'How Autistic Are You?' Don't Ask Me That!
You are asking the wrong question.
I hate talking face-to-face about my autism to people who do not know me. I get comments like, “Well you must be one of those ‘higher-functioning autistics’ – since you have a house and a good job. Your life looks great. There is nothing wrong with you.”
In general I am a pretty happy and positive person. I’ve worked hard to learn to love myself as I am and have made efforts to eliminate all negativity and bad people from my life. I smile all the time, even if I am not feeling well or having a bad day.
Technically my smile is more of a grin or smirk – no teeth. If I force teeth it’s like that scene from the movie “The Terminator” where Arnold Schwarzenegger tried to learn how to smile. I wish I was exaggerating. I can smile with teeth if I am genuinely happy about something, but this is one thing I cannot fake.
What they don’t see are my struggles. They don’t know that sometimes I am panicking on the inside or going through sensory overload right in front of them. How could they?
Growing up undiagnosed, I learned to hide these things. Nobody sees me freaking out, knows when I am having stomach issues or if my head is pounding from the florescent lighting of the office I work in two to three days a week.
I don’t complain. I smile, push forward, pull up my big girl panties and do what I have to do to make sure I am able to provide the best possible life for myself. I have a good job because I work hard.
My mother allowed me to start working at the age of 12. I started out with jobs like cleaning. She told me to always stay busy, find something to do. If I am on the clock I need to find work to do. So I did.

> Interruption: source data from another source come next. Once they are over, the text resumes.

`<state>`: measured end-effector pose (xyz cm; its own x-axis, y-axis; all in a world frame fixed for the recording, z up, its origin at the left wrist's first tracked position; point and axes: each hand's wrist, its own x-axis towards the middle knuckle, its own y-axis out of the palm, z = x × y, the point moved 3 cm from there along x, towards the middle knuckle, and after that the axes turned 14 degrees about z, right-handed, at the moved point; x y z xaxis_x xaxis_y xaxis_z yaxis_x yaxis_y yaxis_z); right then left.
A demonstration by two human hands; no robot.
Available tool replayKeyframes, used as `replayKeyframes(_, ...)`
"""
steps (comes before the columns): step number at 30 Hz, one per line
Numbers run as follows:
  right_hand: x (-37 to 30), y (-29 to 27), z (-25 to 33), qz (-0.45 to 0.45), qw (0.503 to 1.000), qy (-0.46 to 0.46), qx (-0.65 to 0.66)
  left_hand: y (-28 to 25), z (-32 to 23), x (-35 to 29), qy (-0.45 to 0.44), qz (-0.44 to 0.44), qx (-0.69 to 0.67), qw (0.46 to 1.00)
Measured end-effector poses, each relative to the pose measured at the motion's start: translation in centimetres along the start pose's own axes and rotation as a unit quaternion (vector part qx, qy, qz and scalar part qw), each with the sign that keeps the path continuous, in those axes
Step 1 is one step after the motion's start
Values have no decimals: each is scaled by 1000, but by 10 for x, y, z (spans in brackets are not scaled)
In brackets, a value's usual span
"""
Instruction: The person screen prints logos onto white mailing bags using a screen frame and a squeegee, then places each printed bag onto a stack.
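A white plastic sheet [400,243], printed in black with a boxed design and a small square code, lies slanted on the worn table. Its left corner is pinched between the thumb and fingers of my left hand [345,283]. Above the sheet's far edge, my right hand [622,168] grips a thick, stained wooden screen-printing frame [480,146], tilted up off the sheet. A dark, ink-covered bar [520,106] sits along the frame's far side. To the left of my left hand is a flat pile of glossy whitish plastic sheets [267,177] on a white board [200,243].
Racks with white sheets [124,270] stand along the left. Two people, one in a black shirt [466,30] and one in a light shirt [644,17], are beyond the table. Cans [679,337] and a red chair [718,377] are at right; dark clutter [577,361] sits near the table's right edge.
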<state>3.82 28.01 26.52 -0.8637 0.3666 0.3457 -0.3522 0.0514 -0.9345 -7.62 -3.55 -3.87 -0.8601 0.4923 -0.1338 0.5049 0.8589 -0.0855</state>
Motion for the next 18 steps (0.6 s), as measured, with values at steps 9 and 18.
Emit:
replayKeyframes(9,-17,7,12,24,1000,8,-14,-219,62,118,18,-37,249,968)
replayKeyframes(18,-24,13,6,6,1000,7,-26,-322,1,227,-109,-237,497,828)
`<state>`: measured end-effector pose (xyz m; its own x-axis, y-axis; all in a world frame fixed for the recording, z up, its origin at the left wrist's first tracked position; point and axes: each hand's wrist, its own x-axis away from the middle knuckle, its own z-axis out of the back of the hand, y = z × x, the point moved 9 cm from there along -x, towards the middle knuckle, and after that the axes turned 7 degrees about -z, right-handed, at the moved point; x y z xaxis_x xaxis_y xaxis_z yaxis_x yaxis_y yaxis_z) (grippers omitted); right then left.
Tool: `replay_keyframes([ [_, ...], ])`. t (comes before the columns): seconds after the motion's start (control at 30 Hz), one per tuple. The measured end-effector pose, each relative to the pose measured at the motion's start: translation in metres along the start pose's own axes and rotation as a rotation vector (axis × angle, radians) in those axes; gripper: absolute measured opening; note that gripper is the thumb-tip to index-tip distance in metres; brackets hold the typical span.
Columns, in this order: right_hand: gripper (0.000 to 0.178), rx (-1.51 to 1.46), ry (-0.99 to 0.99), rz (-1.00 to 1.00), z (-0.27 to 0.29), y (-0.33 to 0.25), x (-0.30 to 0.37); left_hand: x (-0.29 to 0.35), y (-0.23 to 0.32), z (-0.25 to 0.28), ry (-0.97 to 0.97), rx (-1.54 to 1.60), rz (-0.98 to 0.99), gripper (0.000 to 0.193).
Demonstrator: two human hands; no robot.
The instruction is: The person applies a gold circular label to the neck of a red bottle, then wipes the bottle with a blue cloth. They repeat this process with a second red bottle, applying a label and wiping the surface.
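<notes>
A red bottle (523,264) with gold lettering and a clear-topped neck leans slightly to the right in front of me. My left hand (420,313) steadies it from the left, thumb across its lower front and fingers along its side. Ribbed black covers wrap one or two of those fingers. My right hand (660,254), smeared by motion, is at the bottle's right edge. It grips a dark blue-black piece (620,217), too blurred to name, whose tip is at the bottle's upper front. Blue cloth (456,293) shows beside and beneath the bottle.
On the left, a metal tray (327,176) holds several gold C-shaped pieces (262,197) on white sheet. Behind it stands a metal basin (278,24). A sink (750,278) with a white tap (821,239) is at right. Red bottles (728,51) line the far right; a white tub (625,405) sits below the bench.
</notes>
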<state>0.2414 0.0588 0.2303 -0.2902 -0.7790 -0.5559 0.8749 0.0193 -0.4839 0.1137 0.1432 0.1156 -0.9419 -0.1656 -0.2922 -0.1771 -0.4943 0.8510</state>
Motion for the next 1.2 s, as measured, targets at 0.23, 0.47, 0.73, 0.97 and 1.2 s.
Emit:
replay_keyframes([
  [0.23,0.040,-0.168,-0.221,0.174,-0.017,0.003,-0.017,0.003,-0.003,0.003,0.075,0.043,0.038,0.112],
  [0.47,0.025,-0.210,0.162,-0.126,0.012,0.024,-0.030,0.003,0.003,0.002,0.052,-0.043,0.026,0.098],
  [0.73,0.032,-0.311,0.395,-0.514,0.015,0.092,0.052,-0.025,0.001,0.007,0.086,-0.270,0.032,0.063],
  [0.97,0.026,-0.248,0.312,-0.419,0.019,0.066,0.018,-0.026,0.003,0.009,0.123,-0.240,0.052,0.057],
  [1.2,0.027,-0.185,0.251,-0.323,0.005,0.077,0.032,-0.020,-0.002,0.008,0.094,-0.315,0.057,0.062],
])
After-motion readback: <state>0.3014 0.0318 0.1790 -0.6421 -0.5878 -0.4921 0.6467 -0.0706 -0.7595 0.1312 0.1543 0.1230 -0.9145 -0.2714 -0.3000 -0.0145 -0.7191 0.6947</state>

I put my heart and soul into everything I do — that is why I have a nice home and a good job — not because I am a “high-functioning” autistic. Honestly, I am not a fan of these high and low-functioning labels.
People say I am high-functioning because I have well-developed coping mechanisms, which basically means I keep all my struggling hidden to myself to make neurotypical people feel comfortable. Because I can pass for “normal,” blend in and be one of “them,” I must be high-functioning. How offensive!
Please do not ask autistic people (or their parents) how autistic they (or their child) are (is).
This would be the number one question on my list of things not to say to or ask an autistic person.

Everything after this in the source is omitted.